Our View: An uphill run
It figures that the most influential Spokane native of the 21st century ran the last two Bloomsday races.
He is going to need every local runner’s best strategies to steer through the mess he’s striding into in Baghdad.
Ryan Crocker has been named the United States’ new ambassador to Iraq. It’s a dangerous, enormously difficult task we wouldn’t wish on anyone, actually, but we’re glad that someone with Crocker’s vast experience and discipline will tackle it.
Crocker attended McDonald and University elementary schools in the Spokane Valley, moved around the world with his Air Force family, and graduated from Whitman College in 1971. After graduation, he considered the Peace Corps but took the Foreign Service exam instead. He wound up with what the New York Times called “a record of Middle East and South Asia experience possibly unrivaled in the United States Foreign Service.”

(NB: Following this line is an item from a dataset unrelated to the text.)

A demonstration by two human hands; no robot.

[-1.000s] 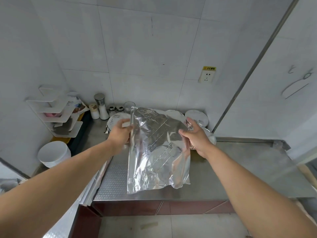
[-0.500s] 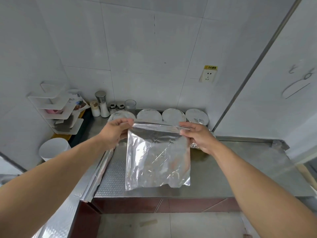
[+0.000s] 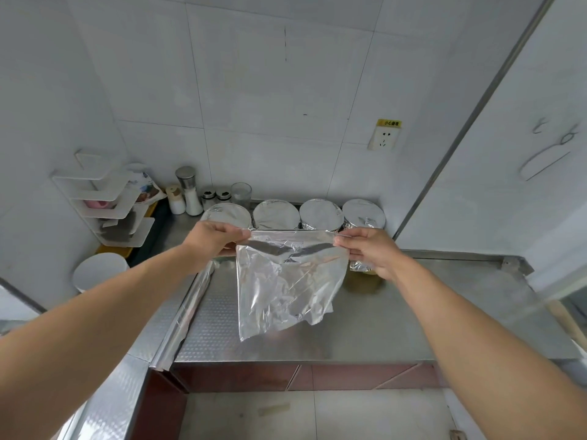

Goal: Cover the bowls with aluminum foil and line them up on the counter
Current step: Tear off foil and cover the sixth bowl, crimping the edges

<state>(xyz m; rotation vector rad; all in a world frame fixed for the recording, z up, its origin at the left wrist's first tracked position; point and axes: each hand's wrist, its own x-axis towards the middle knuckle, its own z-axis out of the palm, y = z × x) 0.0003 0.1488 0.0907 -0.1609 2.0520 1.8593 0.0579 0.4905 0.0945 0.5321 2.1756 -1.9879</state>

Most recently the U.S. ambassador to Pakistan, Crocker is a career diplomat who has served in Lebanon, Kuwait and Syria. After the fall of the Taliban in Afghanistan, he reopened the U.S. Embassy there. He also led the U.S. State Department’s Iraq-Kuwait task force during the Persian Gulf War.
Like so many Spokane natives, 57-year-old Crocker runs several miles in the early mornings. In Beirut, his runs were so risky that security guards jumped on bicycles to follow alongside.
In posts from Lebanon to Pakistan, Crocker has tackled the world’s hottest spots, becoming known for being tough-minded and supremely disciplined in the midst of the worst tragedies.
New York Times columnist Thomas Friedman recently described a scene after the 1983 bombing of the U.S. Embassy in Beirut.
“I came around the corner, and there was the American Embassy cut in half like a doll’s house, bodies hanging out of it, smoke belching,” Friedman told the Washington Post, “and the first person I saw staggering around in the ruins was Ryan, his sleeves rolled up, looking in the rubble.”
In 2002 then-Secretary of State Colin Powell assigned Crocker and Assistant Secretary of State William Burns with studying the risks of American military intervention in Iraq.
Their resulting memo accurately predicted the results of the present war: We’ve indeed unleashed old sectarian and ethnic conflicts, encountered a Sunni backlash and the interference of surrounding countries, and face the need to build a brand new political and economic system in Iraq.
Now Ryan Crocker’s the man charged with delving into the rubble that is now Iraq. We offer him our congratulations and gratitude.
This announcement gives Inland Northwest residents one more reason to pay close attention to the news from Iraq and to lend our prayer and support to those who live and work and fight there.
May this war end soon, may our region’s sons and daughters head home safely, and may it be during Crocker’s tenure that we cross the finish line to peace.